Gee, this sounds just like the type of person I’d like to date. Not!

ME! ME! ME!: I once met a guy that had a one track mind. That is, he was the only thing on his mind and he went on and on about all his accomplishments. I thought it was finally turning around when he said, "Enough about me, tell me about yourself." Before I could get a word out, he was back to his favorite subject! Yup, himself. It was a total turnoff. I think guys are guiltier of this than girls (sorry). Guys know that some women will be impressed by what they’ve done, who they know, etc. They go on and on thinking that they’re getting somewhere (closer to the bedroom?). Smart women don’t fall for this, we want to engage in a conversation.

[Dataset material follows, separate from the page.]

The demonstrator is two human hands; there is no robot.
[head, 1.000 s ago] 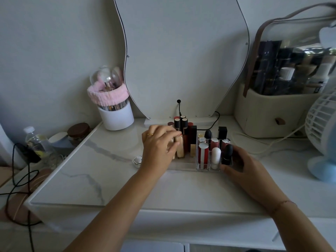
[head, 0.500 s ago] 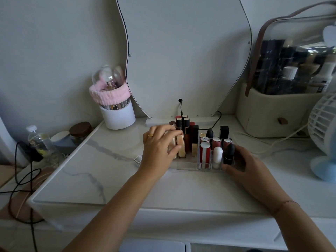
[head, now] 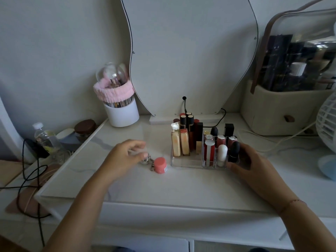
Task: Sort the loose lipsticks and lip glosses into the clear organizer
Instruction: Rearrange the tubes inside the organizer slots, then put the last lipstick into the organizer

If we want to see a one man play, we’ll go to the theatre!

BOO-HOO-HOO: Don’t you just love hanging out with someone who is always complaining? Ah yes, the joys of seeing the glass as half empty. There’s always something wrong and there’s always someone who has done them wrong. Arrive at their pity party with some cheese for their whine if you plan to stick around. If not, run!

SHE’S A PSYCHO / HE’S A JERK: If you believe in the law of attraction (we attract and are attracted to that which we are), and the person you start to date says their ex was a psycho or a jerk, what does that make them? You guessed it. Does that mean you too are a psycho or a jerk? Only if you choose to stick around. Just remember, one day you may be the psycho or the jerk they’ll be complaining about to someone else.

There are two things that separate me from almost everyone reading this: awareness and attitude. I’m aware of the red flags and I have the attitude that I will not stick around once I see them. Now that your awareness has been raised, what will your attitude be?

Q & A

Dear Lucia,

After a year of not talking, should I try to establish contact with an ex? When we split up, I was irrational at the time and now I understand why she did it. Should I write her and tell her that she was right or leave it alone?

—Josh S.

Dear Josh,

If you have truly come to understand not only why she left, but also why you behaved that way and why you don’t want to behave that way in the future, then, yes, contact your ex. Tell her she was right, how you’ve changed and why.

Suggest a casual meeting. Tell her if you don’t hear back from her, you’ll assume she’s not interested, will respect her decision and won’t contact her again. My bet is that she’ll write back! Good luck.

Remember: Love inspires, empowers, uplifts and enlightens.